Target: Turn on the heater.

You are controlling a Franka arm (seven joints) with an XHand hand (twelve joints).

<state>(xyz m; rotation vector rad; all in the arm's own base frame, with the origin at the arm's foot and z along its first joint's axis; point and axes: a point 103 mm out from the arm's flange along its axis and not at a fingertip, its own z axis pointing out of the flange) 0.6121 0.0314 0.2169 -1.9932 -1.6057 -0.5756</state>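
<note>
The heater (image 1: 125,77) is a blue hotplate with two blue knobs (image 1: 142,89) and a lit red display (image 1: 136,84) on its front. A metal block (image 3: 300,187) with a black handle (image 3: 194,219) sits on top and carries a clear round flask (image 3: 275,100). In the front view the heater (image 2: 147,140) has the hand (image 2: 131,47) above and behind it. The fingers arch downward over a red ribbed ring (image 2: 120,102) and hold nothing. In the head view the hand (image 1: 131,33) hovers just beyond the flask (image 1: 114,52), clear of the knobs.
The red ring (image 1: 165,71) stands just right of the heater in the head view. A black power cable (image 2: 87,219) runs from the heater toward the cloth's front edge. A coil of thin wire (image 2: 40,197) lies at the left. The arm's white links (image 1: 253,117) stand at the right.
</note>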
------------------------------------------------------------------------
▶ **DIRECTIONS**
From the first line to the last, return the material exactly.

▶ **YOUR RESPONSE**
Target: Turn on the heater.

You are controlling a Franka arm (seven joints) with an XHand hand (twelve joints).

<state>(xyz m; rotation vector rad; all in the arm's own base frame, with the origin at the arm's foot and z along its first joint's axis; point and axes: a point 103 mm out from the arm's flange along its axis and not at a fingertip, its own z axis pointing out of the flange) 0.6121 0.0314 0.2169 -1.9932 -1.6057 -0.5756</state>
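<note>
The heater (image 1: 125,77) is a blue hotplate with two blue knobs (image 1: 142,89) and a lit red display (image 1: 136,84) on its front. A metal block (image 3: 300,187) with a black handle (image 3: 194,219) sits on top and carries a clear round flask (image 3: 275,100). In the front view the heater (image 2: 147,140) has the hand (image 2: 131,47) above and behind it. The fingers arch downward over a red ribbed ring (image 2: 120,102) and hold nothing. In the head view the hand (image 1: 131,33) hovers just beyond the flask (image 1: 114,52), clear of the knobs.
The red ring (image 1: 165,71) stands just right of the heater in the head view. A black power cable (image 2: 87,219) runs from the heater toward the cloth's front edge. A coil of thin wire (image 2: 40,197) lies at the left. The arm's white links (image 1: 253,117) stand at the right.
</note>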

Work on this exercise is finished.